[Start of section]

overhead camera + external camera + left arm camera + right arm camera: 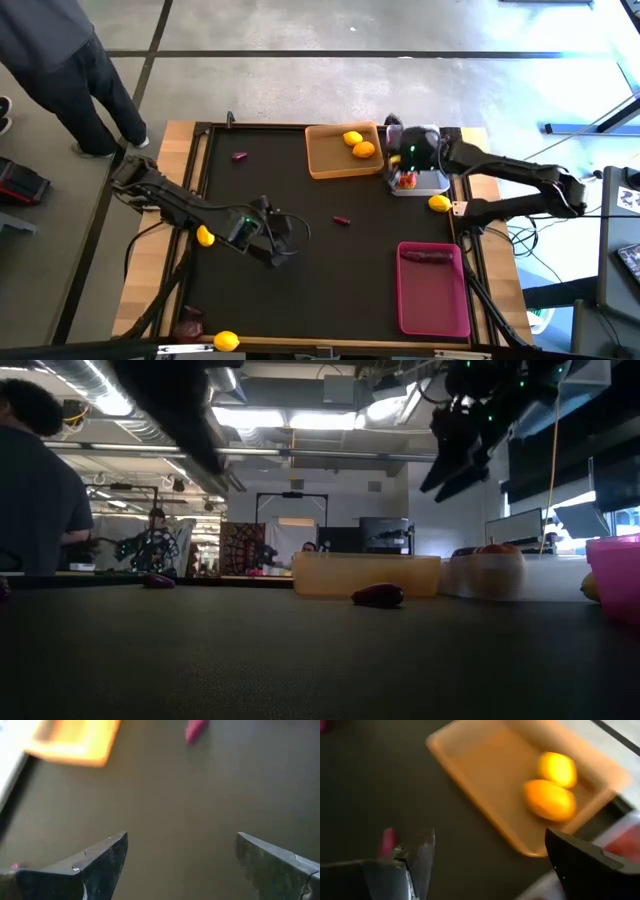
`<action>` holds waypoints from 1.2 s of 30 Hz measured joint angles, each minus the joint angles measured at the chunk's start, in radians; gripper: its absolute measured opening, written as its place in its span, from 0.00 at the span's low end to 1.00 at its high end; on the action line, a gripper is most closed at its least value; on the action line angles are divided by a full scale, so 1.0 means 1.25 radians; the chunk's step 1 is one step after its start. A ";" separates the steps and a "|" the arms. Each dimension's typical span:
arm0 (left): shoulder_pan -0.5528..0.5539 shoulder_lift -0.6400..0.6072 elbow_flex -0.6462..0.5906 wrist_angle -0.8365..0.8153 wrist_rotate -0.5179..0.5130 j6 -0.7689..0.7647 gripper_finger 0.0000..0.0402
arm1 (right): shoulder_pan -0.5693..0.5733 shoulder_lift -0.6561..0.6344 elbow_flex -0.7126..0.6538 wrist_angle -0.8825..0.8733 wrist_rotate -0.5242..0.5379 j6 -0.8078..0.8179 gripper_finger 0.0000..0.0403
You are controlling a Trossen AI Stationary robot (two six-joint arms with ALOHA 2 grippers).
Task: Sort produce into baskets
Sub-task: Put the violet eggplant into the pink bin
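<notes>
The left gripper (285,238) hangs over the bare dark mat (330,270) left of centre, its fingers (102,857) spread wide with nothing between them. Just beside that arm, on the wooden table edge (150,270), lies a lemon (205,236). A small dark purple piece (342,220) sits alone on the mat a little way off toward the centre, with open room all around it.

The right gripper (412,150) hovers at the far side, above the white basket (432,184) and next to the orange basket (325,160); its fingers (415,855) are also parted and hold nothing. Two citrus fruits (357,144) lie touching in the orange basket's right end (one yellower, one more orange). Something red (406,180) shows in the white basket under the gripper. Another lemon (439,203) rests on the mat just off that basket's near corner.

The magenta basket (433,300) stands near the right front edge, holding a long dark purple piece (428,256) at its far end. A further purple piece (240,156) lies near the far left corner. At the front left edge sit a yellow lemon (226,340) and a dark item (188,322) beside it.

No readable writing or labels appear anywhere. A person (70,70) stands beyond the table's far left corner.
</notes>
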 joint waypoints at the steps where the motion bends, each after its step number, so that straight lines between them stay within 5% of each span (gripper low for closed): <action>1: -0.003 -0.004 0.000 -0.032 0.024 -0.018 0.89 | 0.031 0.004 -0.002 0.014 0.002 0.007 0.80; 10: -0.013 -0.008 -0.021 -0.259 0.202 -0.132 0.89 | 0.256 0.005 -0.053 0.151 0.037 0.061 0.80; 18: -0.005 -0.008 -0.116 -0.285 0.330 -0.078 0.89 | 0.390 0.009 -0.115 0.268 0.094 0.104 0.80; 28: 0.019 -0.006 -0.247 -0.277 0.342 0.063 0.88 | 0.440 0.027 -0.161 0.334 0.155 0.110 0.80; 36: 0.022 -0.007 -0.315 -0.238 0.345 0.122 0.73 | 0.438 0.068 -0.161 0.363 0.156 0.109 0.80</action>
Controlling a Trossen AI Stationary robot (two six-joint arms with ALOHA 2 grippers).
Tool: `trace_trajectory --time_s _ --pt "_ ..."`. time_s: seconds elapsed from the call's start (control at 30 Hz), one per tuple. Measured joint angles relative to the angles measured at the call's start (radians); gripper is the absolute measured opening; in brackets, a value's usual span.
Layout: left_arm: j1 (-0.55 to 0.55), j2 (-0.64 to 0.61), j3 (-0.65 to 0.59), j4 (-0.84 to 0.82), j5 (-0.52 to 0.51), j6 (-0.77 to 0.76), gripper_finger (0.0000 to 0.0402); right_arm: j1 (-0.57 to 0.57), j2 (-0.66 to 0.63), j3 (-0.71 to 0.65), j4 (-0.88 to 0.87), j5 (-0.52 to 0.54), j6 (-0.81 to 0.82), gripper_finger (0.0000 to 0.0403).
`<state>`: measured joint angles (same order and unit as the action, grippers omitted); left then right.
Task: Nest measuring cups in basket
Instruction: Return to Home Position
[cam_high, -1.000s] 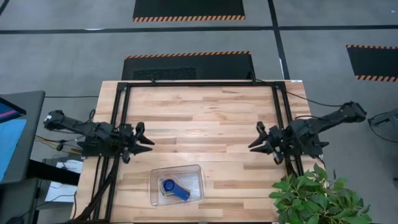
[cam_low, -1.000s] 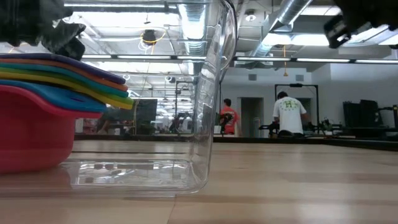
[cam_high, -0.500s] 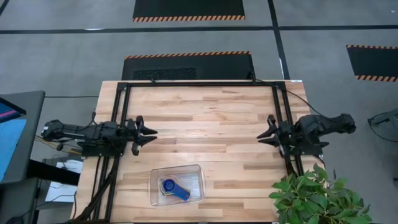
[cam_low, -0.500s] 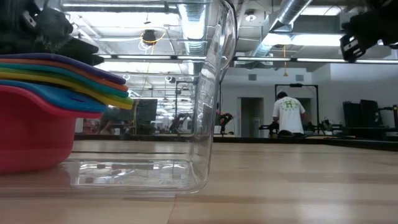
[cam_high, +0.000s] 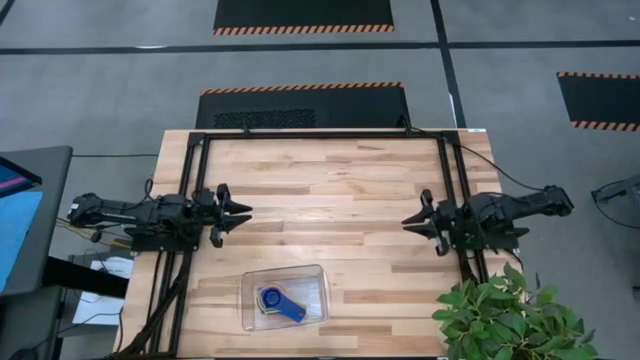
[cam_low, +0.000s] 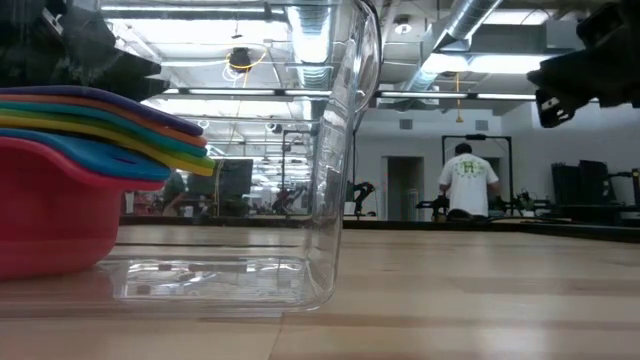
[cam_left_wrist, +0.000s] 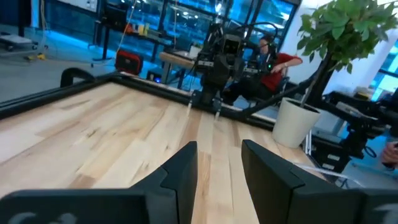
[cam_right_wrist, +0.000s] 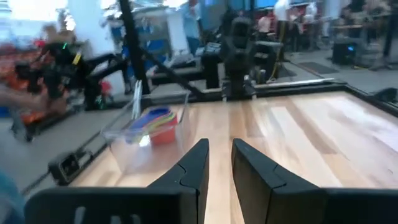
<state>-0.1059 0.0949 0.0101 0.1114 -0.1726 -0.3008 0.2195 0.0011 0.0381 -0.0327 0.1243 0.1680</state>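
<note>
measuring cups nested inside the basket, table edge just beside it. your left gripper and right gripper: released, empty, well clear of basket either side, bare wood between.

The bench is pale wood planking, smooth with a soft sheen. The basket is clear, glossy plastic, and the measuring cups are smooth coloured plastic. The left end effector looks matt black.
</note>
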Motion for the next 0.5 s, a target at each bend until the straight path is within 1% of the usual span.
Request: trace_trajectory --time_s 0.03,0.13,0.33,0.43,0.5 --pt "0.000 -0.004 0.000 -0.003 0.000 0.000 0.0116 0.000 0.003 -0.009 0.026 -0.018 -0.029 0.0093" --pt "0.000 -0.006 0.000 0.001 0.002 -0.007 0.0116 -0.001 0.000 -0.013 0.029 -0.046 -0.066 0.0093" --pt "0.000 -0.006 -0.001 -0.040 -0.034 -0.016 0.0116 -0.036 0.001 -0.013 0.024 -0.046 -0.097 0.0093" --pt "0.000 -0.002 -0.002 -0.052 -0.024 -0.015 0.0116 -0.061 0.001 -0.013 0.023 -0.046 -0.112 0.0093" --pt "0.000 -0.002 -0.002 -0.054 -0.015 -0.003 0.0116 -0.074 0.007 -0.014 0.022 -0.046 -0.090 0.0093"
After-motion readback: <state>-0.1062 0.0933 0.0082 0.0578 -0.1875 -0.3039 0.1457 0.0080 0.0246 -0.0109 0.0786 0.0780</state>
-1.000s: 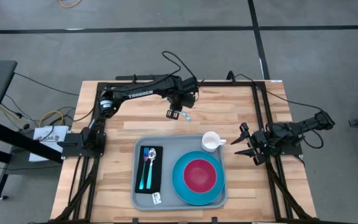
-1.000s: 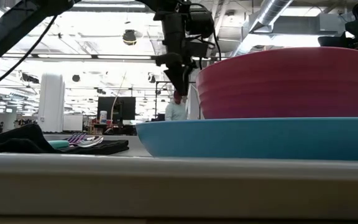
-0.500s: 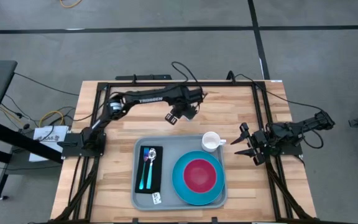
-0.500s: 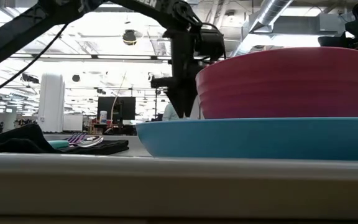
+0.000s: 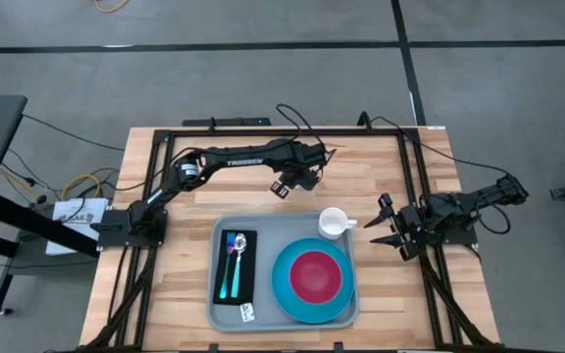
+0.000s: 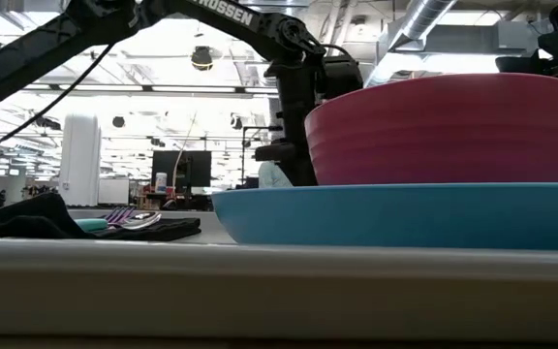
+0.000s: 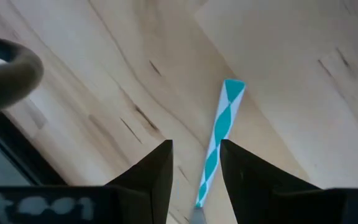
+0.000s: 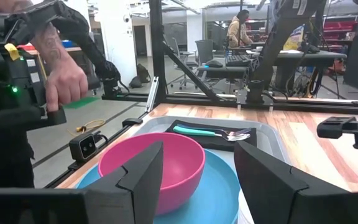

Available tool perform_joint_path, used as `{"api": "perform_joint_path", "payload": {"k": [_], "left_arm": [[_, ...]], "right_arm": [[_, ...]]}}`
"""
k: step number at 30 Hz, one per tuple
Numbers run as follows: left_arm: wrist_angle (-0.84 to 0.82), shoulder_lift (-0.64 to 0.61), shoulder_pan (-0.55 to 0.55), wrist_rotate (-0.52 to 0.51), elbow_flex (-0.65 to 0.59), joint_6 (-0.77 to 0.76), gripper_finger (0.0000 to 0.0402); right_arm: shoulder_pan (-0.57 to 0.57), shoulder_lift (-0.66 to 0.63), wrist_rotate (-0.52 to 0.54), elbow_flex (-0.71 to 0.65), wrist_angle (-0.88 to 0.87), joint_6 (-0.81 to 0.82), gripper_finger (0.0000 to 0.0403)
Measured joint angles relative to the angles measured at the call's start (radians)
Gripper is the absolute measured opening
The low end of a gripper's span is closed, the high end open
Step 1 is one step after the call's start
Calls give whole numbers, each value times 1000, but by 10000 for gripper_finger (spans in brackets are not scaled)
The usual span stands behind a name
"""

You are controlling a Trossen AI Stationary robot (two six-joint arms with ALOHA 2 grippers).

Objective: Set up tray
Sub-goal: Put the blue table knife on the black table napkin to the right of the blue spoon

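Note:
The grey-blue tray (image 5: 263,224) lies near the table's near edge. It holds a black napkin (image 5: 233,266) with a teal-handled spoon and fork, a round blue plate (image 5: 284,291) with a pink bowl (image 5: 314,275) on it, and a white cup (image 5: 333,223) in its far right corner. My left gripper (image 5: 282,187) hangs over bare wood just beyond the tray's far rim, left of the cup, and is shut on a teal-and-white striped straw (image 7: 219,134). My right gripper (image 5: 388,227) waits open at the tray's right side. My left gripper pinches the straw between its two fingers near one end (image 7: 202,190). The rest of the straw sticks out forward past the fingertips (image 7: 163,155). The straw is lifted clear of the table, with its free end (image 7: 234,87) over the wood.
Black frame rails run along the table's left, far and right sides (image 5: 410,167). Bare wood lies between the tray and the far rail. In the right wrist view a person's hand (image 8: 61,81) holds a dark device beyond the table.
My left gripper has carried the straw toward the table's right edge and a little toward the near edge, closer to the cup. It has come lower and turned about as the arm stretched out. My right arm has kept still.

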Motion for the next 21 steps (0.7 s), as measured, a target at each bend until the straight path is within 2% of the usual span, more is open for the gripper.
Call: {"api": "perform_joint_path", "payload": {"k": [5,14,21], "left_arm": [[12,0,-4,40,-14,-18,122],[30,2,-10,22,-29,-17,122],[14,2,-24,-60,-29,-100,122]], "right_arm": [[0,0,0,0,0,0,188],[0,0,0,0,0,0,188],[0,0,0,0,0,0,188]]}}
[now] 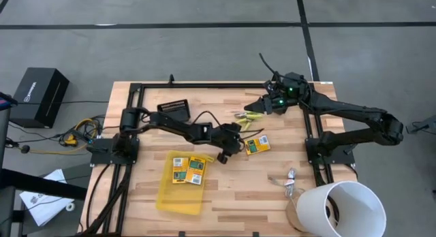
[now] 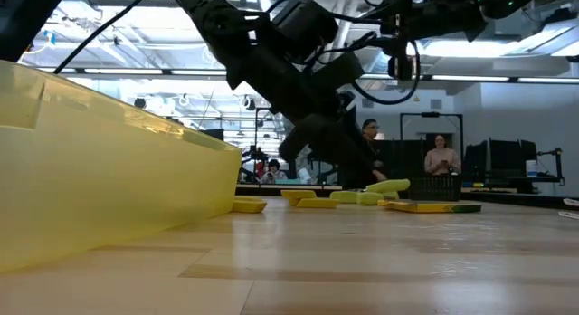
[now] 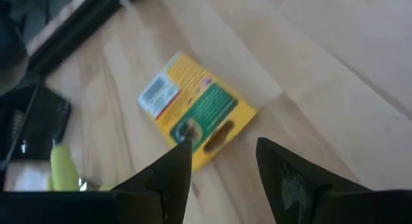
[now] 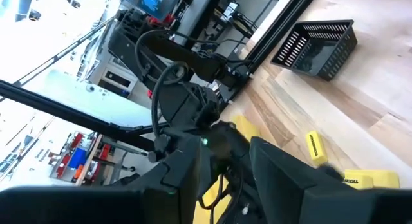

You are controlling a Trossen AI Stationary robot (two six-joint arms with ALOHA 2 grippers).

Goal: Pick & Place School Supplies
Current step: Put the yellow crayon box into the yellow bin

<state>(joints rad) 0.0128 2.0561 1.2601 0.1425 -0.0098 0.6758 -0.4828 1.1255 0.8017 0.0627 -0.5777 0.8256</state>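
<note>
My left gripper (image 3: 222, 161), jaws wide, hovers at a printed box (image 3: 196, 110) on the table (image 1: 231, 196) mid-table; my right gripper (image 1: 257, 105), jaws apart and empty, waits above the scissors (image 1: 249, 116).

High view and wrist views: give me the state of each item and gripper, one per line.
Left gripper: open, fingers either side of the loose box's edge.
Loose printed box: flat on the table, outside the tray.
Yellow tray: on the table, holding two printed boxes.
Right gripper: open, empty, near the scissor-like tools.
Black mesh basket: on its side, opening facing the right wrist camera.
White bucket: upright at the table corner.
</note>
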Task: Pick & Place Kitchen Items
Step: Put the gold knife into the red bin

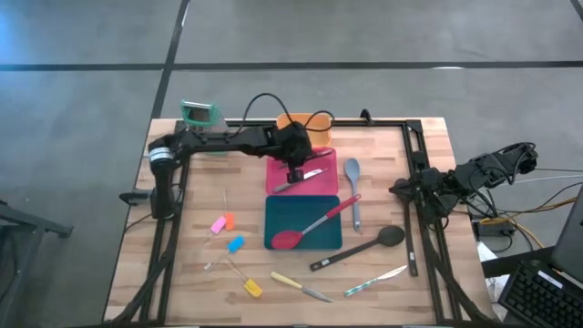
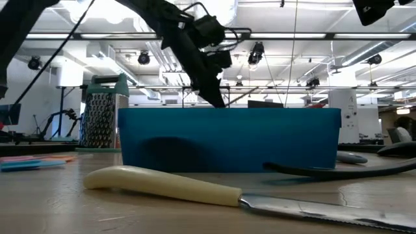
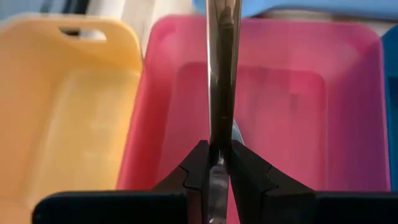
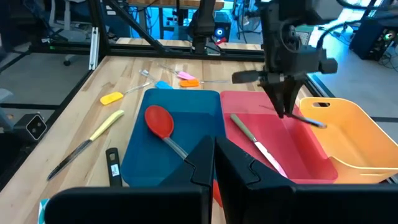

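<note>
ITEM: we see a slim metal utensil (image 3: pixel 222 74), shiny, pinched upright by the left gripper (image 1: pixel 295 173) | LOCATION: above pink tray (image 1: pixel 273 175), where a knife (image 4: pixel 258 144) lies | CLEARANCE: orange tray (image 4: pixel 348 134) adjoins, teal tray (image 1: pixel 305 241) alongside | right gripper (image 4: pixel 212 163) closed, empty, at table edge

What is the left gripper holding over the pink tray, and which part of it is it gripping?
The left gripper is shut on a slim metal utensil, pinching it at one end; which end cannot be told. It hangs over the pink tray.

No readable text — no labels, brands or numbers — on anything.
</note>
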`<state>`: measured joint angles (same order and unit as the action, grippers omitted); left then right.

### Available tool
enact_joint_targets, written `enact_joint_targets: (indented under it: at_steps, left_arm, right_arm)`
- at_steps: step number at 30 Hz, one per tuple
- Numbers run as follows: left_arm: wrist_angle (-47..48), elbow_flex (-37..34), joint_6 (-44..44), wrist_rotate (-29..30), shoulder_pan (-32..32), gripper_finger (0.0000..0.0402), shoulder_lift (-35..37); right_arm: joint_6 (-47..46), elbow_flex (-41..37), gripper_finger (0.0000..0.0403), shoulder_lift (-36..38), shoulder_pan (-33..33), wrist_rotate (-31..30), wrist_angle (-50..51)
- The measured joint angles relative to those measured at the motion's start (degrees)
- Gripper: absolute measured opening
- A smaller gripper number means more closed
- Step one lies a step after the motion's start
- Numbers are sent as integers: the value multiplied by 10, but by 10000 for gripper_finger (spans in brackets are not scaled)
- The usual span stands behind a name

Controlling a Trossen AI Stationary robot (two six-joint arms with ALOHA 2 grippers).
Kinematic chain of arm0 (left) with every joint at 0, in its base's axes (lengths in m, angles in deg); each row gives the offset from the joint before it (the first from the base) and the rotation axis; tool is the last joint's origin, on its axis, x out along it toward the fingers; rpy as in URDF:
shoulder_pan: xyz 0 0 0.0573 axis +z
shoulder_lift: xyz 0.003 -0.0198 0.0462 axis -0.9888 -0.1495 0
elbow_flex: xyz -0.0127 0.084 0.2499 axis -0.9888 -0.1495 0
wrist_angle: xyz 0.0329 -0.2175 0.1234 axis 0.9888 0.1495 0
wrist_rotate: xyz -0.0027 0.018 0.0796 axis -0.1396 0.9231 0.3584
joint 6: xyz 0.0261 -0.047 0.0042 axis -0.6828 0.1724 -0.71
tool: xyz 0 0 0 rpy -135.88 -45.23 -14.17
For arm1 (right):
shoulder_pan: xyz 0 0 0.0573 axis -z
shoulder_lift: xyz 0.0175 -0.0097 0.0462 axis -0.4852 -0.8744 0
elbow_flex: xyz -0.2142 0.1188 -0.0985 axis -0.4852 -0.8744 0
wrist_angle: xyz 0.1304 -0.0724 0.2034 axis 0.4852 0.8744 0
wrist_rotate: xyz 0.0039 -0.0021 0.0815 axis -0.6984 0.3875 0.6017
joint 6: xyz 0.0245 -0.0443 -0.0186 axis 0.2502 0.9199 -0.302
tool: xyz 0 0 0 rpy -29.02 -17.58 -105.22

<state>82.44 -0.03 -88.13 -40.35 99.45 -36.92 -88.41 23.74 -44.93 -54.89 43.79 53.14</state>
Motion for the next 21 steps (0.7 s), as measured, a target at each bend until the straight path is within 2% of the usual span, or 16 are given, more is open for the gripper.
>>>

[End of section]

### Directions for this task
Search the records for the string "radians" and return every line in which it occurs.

### Written reply
`<action>` holds waypoints from 1.2 s of 30 Hz measured joint angles, each minus the joint angles measured at the chunk's start, in radians; gripper: its absolute measured opening, written as its place in its span, from 0.00 at the span's low end to 1.00 at its high end; on the action line, a gripper is most closed at its least value; on the action line angles are divided by a full scale, so 1.0 means 1.25 radians; the chunk's step 1 is one step after its start. A ";" separates the steps and a "|" the arms. Each dimension's typical span:
Tool: `trace_trajectory --time_s _ --pt "_ ..."`. time_s: seconds elapsed from the call's start (control at 30 Hz), one per tuple. Measured joint angles relative to the angles measured at the call's start (radians); gripper is the absolute measured opening; in brackets, a value's usual span.
Measured joint angles relative to the angles measured at the call's start (radians)

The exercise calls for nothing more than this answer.